Exercise aim:
From the records below, copy out exactly the lines from the one containing "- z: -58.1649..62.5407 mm" to the one containing "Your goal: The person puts", both included. Add nothing else.

------------------------------

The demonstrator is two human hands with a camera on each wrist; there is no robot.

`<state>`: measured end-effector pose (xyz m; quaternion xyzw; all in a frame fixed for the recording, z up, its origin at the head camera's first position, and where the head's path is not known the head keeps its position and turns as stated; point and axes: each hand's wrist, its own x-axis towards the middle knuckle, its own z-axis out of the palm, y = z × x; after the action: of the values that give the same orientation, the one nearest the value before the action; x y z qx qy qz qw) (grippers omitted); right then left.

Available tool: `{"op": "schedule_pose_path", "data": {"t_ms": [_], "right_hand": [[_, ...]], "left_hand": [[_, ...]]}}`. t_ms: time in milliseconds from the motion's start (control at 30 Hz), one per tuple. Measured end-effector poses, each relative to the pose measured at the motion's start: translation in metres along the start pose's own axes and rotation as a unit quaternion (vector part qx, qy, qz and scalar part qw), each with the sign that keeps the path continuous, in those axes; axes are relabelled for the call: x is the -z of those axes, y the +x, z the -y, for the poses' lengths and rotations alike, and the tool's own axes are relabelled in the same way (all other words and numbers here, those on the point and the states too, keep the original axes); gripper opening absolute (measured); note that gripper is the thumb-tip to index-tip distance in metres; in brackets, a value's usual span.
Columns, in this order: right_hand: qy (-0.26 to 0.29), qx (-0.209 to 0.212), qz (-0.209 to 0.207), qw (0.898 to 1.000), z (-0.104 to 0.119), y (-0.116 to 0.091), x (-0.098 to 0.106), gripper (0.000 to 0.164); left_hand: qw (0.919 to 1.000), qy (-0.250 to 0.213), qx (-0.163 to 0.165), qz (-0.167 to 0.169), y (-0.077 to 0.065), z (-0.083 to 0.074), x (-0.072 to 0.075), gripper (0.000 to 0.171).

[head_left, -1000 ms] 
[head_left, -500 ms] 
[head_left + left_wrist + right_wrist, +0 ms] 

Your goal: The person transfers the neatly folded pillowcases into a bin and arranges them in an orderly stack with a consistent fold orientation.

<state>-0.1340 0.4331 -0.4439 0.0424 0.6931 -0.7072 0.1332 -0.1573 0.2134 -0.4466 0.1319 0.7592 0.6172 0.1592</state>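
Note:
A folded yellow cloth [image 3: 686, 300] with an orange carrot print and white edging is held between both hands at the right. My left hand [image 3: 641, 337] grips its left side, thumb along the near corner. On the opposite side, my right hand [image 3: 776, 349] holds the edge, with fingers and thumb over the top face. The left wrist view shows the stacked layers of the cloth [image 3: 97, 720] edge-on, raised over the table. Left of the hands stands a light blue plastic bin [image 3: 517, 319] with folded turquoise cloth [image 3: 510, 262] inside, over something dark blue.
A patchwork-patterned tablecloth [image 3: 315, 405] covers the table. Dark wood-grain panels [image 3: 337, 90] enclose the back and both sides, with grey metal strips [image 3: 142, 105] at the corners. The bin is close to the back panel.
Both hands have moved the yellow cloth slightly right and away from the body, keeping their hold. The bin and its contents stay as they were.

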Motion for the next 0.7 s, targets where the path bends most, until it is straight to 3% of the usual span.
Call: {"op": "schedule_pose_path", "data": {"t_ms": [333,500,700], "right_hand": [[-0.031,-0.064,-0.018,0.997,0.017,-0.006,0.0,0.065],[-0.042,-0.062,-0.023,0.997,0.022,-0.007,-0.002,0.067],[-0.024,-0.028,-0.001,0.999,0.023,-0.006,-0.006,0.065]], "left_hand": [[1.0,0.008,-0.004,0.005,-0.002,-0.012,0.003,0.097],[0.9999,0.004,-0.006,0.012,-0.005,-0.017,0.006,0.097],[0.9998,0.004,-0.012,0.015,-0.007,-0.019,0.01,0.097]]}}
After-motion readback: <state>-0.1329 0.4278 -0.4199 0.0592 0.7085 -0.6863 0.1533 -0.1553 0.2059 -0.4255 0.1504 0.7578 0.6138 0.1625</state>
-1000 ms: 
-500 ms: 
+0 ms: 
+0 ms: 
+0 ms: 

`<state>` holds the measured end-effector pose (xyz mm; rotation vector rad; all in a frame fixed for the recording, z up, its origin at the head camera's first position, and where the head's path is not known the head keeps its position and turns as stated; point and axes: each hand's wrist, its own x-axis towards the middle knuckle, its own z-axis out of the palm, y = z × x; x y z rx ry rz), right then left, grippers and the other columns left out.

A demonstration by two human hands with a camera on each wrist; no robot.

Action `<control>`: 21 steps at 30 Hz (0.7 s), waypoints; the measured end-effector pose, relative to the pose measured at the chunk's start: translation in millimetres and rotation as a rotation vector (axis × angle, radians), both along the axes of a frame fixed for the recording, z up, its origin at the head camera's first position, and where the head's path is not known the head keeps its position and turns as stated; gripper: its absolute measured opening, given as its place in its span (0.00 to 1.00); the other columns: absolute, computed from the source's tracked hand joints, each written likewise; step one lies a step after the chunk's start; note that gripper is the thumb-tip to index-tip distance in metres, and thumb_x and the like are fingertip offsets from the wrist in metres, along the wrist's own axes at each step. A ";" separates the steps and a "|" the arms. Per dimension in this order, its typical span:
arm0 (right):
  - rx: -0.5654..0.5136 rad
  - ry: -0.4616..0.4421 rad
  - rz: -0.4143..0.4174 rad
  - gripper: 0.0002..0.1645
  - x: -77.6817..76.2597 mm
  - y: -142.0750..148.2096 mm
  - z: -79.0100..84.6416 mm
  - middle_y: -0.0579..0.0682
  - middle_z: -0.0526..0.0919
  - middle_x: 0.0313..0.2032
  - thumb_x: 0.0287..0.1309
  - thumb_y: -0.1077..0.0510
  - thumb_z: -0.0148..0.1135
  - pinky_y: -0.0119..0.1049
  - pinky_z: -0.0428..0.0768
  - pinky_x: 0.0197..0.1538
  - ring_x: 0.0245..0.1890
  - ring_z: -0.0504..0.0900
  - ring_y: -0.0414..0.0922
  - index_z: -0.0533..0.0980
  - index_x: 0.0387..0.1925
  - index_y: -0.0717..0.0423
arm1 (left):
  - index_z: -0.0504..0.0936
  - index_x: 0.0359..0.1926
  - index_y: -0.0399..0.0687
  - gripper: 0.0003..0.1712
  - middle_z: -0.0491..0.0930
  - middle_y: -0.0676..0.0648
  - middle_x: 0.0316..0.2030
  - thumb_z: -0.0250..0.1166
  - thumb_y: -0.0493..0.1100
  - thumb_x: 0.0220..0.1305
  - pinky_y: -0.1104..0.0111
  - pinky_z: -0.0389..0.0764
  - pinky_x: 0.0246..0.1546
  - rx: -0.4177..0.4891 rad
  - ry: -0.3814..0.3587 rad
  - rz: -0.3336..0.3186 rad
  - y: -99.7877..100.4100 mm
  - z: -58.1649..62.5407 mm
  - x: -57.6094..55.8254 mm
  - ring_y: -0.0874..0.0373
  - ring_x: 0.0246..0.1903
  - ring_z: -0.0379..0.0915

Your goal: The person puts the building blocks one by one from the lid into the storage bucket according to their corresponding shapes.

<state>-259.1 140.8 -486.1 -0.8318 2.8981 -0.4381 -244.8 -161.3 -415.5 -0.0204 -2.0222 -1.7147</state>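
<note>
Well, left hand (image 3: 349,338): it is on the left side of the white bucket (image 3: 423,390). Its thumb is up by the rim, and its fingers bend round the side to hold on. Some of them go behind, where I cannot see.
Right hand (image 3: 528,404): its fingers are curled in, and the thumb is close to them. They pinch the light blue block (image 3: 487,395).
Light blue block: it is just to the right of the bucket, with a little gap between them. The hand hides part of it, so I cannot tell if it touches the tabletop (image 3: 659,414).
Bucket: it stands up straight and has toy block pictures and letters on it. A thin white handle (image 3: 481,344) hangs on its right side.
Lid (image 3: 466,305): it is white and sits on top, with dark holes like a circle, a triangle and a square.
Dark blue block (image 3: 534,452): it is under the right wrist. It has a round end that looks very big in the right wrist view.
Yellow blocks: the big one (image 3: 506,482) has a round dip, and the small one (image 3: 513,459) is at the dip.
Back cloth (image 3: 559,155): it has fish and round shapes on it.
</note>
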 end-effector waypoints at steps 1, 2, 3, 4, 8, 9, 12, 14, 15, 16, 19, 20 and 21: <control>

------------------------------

Response below:
  - z: -58.1649..62.5407 mm
  - x: -57.6094..55.8254 mm
  - ring_y: -0.0874..0.0373
  - ring_x: 0.0246..0.1903
  - ring_z: -0.0379..0.0915

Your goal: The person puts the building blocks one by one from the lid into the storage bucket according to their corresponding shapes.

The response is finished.